Seeking to Collide: Online Safety-Critical Scenario Generation for Autonomous Driving with Retrieval Augmented Large Language Models
This addresses the need for exposing rare, safety-critical corner cases in autonomous driving simulation, though it is incremental as it builds on existing LLM and retrieval methods.
The paper tackles the problem of generating safety-critical driving scenarios for autonomous vehicle testing by introducing an online, retrieval-augmented LLM framework, which reduces the mean minimum time-to-collision from 1.62 to 1.08 seconds and achieves a 75% collision rate in evaluations.
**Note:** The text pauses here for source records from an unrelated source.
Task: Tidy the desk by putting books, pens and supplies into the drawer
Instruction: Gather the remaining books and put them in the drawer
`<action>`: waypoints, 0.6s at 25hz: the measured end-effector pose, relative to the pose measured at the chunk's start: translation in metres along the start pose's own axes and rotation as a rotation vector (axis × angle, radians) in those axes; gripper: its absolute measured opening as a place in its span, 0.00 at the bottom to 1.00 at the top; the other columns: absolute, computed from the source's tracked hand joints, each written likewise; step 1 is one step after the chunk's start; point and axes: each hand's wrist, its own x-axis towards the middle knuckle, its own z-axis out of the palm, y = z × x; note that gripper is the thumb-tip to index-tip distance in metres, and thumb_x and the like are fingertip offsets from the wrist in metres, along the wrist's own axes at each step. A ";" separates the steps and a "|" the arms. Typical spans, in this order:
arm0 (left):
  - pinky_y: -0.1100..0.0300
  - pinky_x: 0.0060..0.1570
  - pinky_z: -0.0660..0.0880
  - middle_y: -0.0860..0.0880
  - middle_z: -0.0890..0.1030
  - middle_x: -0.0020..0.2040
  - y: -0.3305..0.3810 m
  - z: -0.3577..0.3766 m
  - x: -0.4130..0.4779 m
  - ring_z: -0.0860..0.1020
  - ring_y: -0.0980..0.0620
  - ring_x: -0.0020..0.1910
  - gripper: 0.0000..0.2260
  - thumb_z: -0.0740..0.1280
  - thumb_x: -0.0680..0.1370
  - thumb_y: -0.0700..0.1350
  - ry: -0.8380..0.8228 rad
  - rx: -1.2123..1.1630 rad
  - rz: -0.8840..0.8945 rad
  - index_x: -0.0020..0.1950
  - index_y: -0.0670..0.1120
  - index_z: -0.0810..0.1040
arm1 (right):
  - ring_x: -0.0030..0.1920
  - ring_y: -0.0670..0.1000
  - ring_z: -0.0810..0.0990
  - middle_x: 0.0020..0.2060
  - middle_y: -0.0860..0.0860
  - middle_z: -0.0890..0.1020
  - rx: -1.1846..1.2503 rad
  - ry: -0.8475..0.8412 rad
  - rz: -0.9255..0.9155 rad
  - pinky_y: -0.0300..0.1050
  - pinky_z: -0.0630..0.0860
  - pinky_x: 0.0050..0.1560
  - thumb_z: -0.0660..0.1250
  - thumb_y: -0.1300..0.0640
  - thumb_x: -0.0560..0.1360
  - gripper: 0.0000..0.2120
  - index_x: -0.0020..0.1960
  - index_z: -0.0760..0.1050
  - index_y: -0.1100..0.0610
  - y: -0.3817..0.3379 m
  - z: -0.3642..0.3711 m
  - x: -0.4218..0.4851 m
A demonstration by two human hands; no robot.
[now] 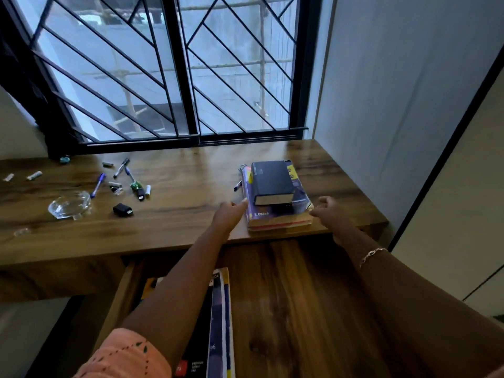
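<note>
step: targeting thick purple-and-yellow book stack (275,214) | left hand (231,211), right hand (327,211) flanking it, half-curled, holding nothing | next: needing firm two-sided grip

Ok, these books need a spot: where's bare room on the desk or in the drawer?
Bare desk runs between the scattered pens and the book stack, and behind the stack to the window. The drawer is bare wood on its right half; books fill its left. Crowded: around the glass dish.
</note>
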 end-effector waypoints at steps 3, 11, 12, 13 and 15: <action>0.51 0.53 0.69 0.39 0.73 0.58 0.003 0.006 0.028 0.72 0.43 0.57 0.25 0.62 0.78 0.55 -0.035 -0.217 -0.160 0.66 0.37 0.68 | 0.46 0.51 0.73 0.49 0.56 0.74 0.108 0.030 0.075 0.43 0.71 0.46 0.68 0.59 0.72 0.23 0.66 0.67 0.61 0.002 -0.009 0.040; 0.52 0.50 0.71 0.39 0.72 0.64 0.002 0.029 0.081 0.73 0.42 0.56 0.32 0.62 0.75 0.62 -0.079 -0.432 -0.369 0.70 0.40 0.65 | 0.55 0.60 0.76 0.55 0.62 0.75 0.413 -0.125 0.265 0.48 0.75 0.47 0.64 0.48 0.76 0.24 0.65 0.66 0.62 0.000 -0.002 0.115; 0.54 0.47 0.72 0.40 0.73 0.61 0.003 0.033 0.086 0.74 0.44 0.53 0.32 0.61 0.76 0.62 -0.074 -0.435 -0.379 0.69 0.40 0.66 | 0.46 0.57 0.77 0.48 0.59 0.77 0.398 -0.153 0.286 0.43 0.75 0.38 0.63 0.47 0.76 0.20 0.60 0.68 0.60 0.000 0.002 0.123; 0.55 0.43 0.72 0.40 0.74 0.58 0.004 0.035 0.090 0.74 0.45 0.49 0.31 0.60 0.76 0.63 -0.068 -0.429 -0.393 0.67 0.39 0.67 | 0.38 0.53 0.75 0.41 0.56 0.76 0.385 -0.172 0.298 0.38 0.72 0.29 0.63 0.46 0.76 0.16 0.55 0.69 0.58 -0.001 0.005 0.127; 0.58 0.36 0.71 0.42 0.74 0.56 0.007 0.038 0.094 0.75 0.47 0.46 0.30 0.60 0.76 0.63 -0.065 -0.423 -0.407 0.66 0.39 0.68 | 0.32 0.50 0.71 0.35 0.52 0.73 0.358 -0.175 0.308 0.36 0.68 0.23 0.62 0.46 0.76 0.14 0.49 0.70 0.57 -0.001 0.010 0.135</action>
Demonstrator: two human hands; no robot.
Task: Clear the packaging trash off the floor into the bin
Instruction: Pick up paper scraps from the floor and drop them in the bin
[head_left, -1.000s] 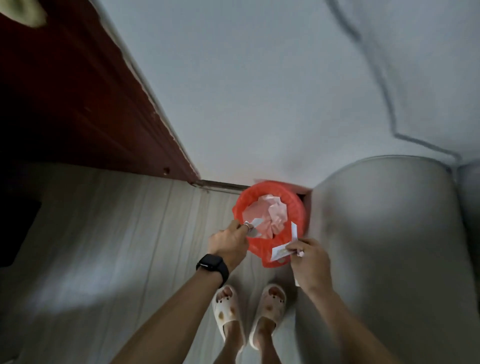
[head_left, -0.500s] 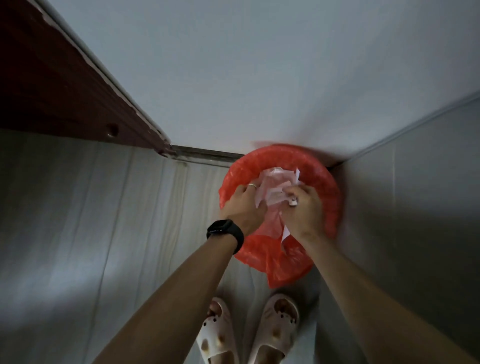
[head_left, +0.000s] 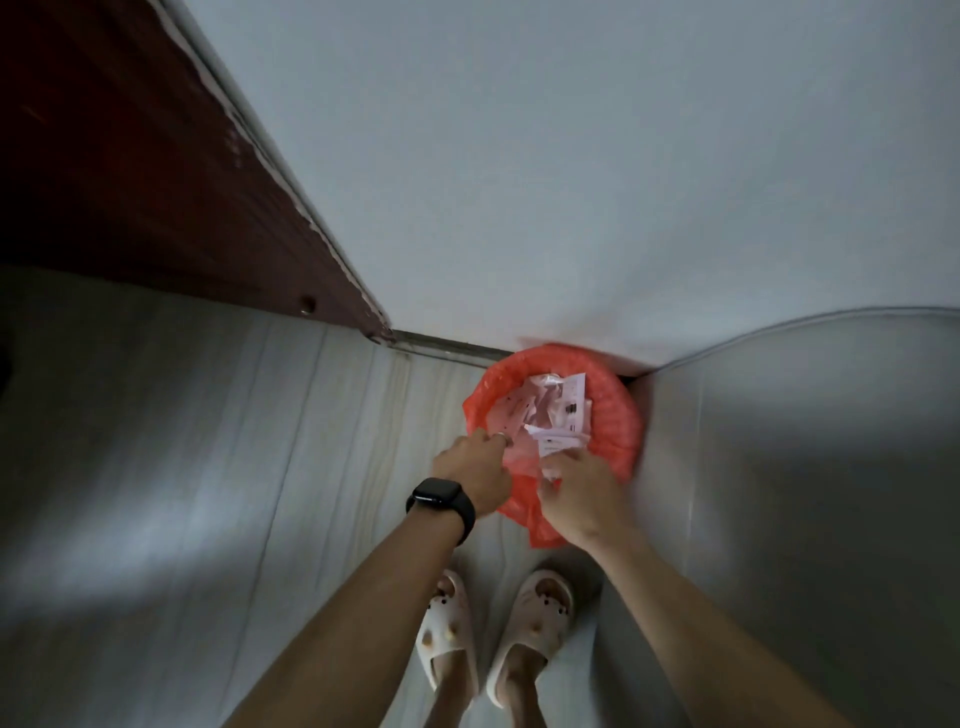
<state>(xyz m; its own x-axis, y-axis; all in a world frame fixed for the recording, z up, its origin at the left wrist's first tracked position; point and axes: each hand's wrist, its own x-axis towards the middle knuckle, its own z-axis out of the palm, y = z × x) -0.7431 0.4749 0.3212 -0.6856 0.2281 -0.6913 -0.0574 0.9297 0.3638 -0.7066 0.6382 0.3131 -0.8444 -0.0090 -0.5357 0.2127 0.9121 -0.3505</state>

Simulation-based testing is crucial for validating autonomous vehicles (AVs), yet existing scenario generation methods either overfit to common driving patterns or operate in an offline, non-interactive manner that fails to expose rare, safety-critical corner cases. In this paper, we introduce an online, retrieval-augmented large language model (LLM) framework for generating safety-critical driving scenarios. Our method first employs an LLM-based behavior analyzer to infer the most dangerous intent of the background vehicle from the observed state, then queries additional LLM agents to synthesize feasible adversarial trajectories. To mitigate catastrophic forgetting and accelerate adaptation, we augment the framework with a dynamic memorization and retrieval bank of intent-planner pairs, automatically expanding its behavioral library when novel intents arise. Evaluations using the Waymo Open Motion Dataset demonstrate that our model reduces the mean minimum time-to-collision from 1.62 to 1.08 s and incurs a 75% collision rate, substantially outperforming baselines.